• **The problem**: Give back the full listing exactly as it appears below.
┄┄┄┄┄┄┄┄┄┄┄┄┄┄┄┄┄┄┄┄
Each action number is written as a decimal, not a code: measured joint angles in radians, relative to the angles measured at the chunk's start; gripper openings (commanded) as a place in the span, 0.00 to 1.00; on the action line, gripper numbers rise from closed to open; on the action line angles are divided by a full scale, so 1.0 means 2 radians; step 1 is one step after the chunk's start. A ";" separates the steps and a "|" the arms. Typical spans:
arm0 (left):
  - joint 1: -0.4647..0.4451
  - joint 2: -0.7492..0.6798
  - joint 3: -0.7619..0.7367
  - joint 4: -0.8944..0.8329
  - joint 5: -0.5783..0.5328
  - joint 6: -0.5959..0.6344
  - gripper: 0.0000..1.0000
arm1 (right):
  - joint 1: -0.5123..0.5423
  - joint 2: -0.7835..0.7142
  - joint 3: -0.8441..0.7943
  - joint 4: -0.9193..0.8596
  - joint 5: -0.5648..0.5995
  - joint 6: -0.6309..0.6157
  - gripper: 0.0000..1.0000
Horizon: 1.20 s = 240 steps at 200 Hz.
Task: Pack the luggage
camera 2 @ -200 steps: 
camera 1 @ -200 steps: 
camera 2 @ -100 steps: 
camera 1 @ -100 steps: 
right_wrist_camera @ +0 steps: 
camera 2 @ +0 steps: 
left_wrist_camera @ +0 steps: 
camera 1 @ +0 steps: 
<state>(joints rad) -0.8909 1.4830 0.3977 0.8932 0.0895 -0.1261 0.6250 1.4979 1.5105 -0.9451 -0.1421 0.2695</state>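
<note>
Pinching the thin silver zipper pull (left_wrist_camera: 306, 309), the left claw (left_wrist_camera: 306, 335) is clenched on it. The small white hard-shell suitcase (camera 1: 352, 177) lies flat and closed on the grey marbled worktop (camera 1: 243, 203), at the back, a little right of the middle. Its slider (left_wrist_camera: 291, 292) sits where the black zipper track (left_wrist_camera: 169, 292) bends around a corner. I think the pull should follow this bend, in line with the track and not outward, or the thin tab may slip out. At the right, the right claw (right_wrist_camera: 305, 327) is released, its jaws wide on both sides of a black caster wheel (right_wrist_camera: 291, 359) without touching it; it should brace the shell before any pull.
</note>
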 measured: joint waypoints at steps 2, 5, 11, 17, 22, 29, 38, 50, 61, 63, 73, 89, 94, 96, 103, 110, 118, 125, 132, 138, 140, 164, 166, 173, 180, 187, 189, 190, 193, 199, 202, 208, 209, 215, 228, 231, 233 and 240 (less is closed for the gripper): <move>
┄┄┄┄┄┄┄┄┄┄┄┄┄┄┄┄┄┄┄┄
• **Output for this task**:
Each action number is written as a decimal, not a code: measured joint angles in radians, relative to the angles measured at the chunk's start; gripper openings (commanded) as a place in the span, 0.00 to 1.00; on the action line, gripper numbers rise from closed to open; on the action line angles are divided by a full scale, so 1.0 means 2 radians; step 1 is one step after the chunk's start. A ";" separates the steps and a "|" the arms. Typical spans:
arm0 (left):
  - joint 1: -0.4647..0.4451
  - joint 2: -0.7492..0.6798
  - joint 3: -0.7619..0.7367
  - joint 4: -0.8944..0.8329
  - joint 5: -0.5783..0.5328
  - joint 6: -0.5959..0.6344
  - gripper: 0.0000..1.0000
arm1 (right):
  - joint 1: -0.5123..0.5423
  - joint 2: -0.7835..0.7142
  - joint 3: -0.8441..0.7943
  - joint 4: -0.9193..0.8596
  - joint 5: -0.5648..0.5995
  - joint 6: -0.6309..0.6157
  - gripper: 0.0000..1.0000
Horizon: 1.20 s = 240 steps at 200 Hz.
Task: Pack the luggage
camera 2 @ -200 steps: 
camera 1 @ -200 steps: 
camera 2 @ -100 steps: 
camera 1 @ -100 steps: 
right_wrist_camera @ +0 steps: 
camera 2 @ +0 steps: 
left_wrist_camera @ +0 steps: 
camera 1 @ +0 steps: 
<state>(joints rad) -0.8909 1.4830 0.3977 0.8932 0.0895 -0.1261 0.6250 1.4979 1.5105 -0.9451 -0.1421 0.2695</state>
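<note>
Pinching the thin silver zipper pull (left_wrist_camera: 306, 309), the left claw (left_wrist_camera: 306, 335) is clenched on it. The small white hard-shell suitcase (camera 1: 352, 177) lies flat and closed on the grey marbled worktop (camera 1: 243, 203), at the back, a little right of the middle. Its slider (left_wrist_camera: 291, 292) sits where the black zipper track (left_wrist_camera: 169, 292) bends around a corner. I think the pull should follow this bend, in line with the track and not outward, or the thin tab may slip out. At the right, the right claw (right_wrist_camera: 305, 327) is released, its jaws wide on both sides of a black caster wheel (right_wrist_camera: 291, 359) without touching it; it should brace the shell before any pull.
</note>
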 measured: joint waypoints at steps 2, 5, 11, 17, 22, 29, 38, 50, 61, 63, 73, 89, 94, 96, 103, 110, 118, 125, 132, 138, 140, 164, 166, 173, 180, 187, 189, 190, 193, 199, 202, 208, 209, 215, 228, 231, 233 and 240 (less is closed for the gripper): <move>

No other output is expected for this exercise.